Presently we came to Day's Lock, where Dick and his two sitters had
waited for us. He would have me go ashore, as if to show me
something which I had never seen before; and nothing loth I followed
him, Ellen by my side, to the well-remembered Dykes, and the long
church beyond them, which was still used for various purposes by the
good folk of Dorchester: where, by the way, the village guest-house
still had the sign of the Fleur-de-luce which it used to bear in the
days when hospitality had to be bought and sold.
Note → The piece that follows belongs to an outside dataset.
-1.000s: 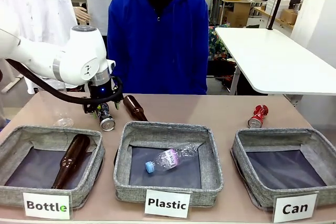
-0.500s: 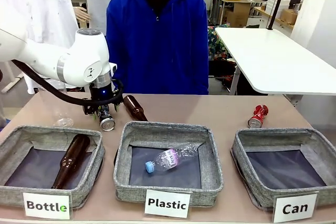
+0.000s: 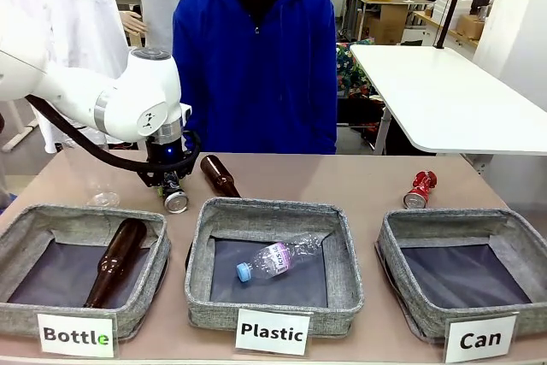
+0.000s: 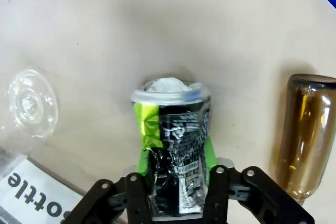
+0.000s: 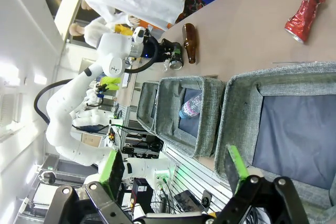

This time, however,
I made no sign of all this being familiar to me: though as we sat
for a while on the mound of the Dykes looking up at Sinodun and its
clear-cut trench, and its sister mamelon of Whittenham, I felt
somewhat uncomfortable under Ellen's serious attentive look, which
almost drew from me the cry, "How little anything is changed here!"

We stopped again at Abingdon, which, like Wallingford, was in a way
both old and new to me, since it had been lifted out of its
nineteenth-century degradation, and otherwise was as little altered
as might be.

Sunset was in the sky as we skirted Oxford by Oseney; we stopped a
minute or two hard by the ancient castle to put Henry Morsom ashore.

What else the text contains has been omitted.